Parents are divided about a new sex education book for children, with some accusing the content in the book of being “inappropriate.”
Teaching children about the birds and the bees is a tricky topic (so much so that one couple advertised for an expert to do it for them.)
Thankfully, parents who find it difficult to talk about can turn to books to provide some answers to some of the probing, and often embarrassing questions, kids ask.
But one book has come under fire for being too graphic for little ones.
The Amazing True Story of How Babies Are Made, by Fiona Katauskas is described as being a “straightforward and honest” look at the topics of body parts, sexual intercourse and fertilisation.
According to the Independent, alongside explanations, the book features drawings of everything from naked couples lying together to a diagram of a man’s penis inside a woman’s vagina.
But a recent post on Facebook of the guide divided opinion among parents with many accusing some of the pages of being ‘inappropriate’.
Alongside some photographs of some of the pages of the book, the original poster enquired whether the book was appropriate to be sold in the kids department of Kmart in Australia.
One of the pictures shows an example of one of the pages with the text reading: “The man pushes his penis up and down inside the woman, which gives them both a tingly, excited very loving feeling.”
Since sharing, the post has received over a hundred comments from users who are split over whether the book is educational or too graphic.
“There is a classification for watching TV in what age groups can see. Why the F@&k is this book shelved for children, it’s on ground level,” one user wrote.
“Can’t understand people who think this is acceptable!? There is time and age for everything,” another added.
But not everyone thought the book was too graphic, in fact many users commented that the book was a useful resource for parents.
“There is nothing wrong with this,” one user commented. “Parents buy books like this for kids as a way of teaching them, if you don’t want to buy it, don’t buy it. There is nothing on the cover that a child would see that is in any way upsetting, and personally I would rather show my kids a book like this than have the big brother of the kid across the road tell them all the details.”
“It’s a great teaching resource and could even be used by parents when educating their children about sex. Wouldn’t you prefer they hear it from you!! Chill! Think there is nothing wrong with this book!” another added.
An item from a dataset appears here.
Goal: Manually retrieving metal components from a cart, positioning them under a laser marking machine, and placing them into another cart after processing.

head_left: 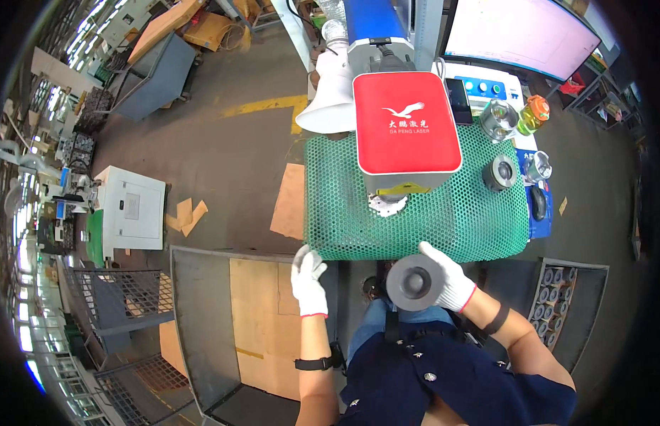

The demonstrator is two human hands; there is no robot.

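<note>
My right hand (449, 278), in a white knitted glove with a red cuff, grips a round dark grey metal part (415, 282) by its side. The part has a recessed middle with a smaller round hollow, and it is held in front of the mat's near edge. My left hand (308, 280), gloved alike, holds nothing and has its fingers apart beside the mat's near left corner. Ahead lies a green perforated mat (429, 231) under a laser machine's red-topped head (408, 124). Another round grey metal part (499, 173) stands on the mat's right side.
A white funnel-shaped hood (330, 96) hangs left of the laser head. Clear jars (498, 121), an orange-capped bottle (533, 113), a black mouse (538, 204) and a monitor (521, 35) are at right. A cardboard-lined metal bin (202, 319) stands left; a bin of round parts (553, 305) stands right.
</note>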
It isn’t the first time a sex education resource has been called into question. Last year, some parents were upset with a Belgian sex education website for targeting children with explicit images and descriptions.
Alles over seks (which translates to ‘Everything about sex’) was being recommended to children as young as seven.
And some parents were also concerned as plans to teach children as young as four about sex were unveiled by the Government in March last year.
As part of a major overhaul, sex and relationship education in the UK is to be made compulsory in all schools by 2019.
This means that children from reception age upwards will be taught about “safe and healthy relationships”.
Under the move, all primary schools in England will have to teach “age appropriate” lessons about relationships, while secondaries will have to give classes in both sex and relationships.
According to the NHS, it’s never too early to start talking about it – find out how to go about it. “If your child is asking questions about sex, they’re ready for truthful answers,” the site explains.
The site goes on to explain that “talking to children about sex won’t make them go out and do it. Evidence shows that children whose parents talk about sex openly start having sex at a later stage and are more likely to use contraception.”
Which has to be a good thing.
The FPA also has helpful information for parents who want to speak to their children about the subject. Its book ‘Speakeasy: talking with your children about growing up’ spells out how to sit down and talk to your children about puberty, sex and relationships in an age-appropriate way.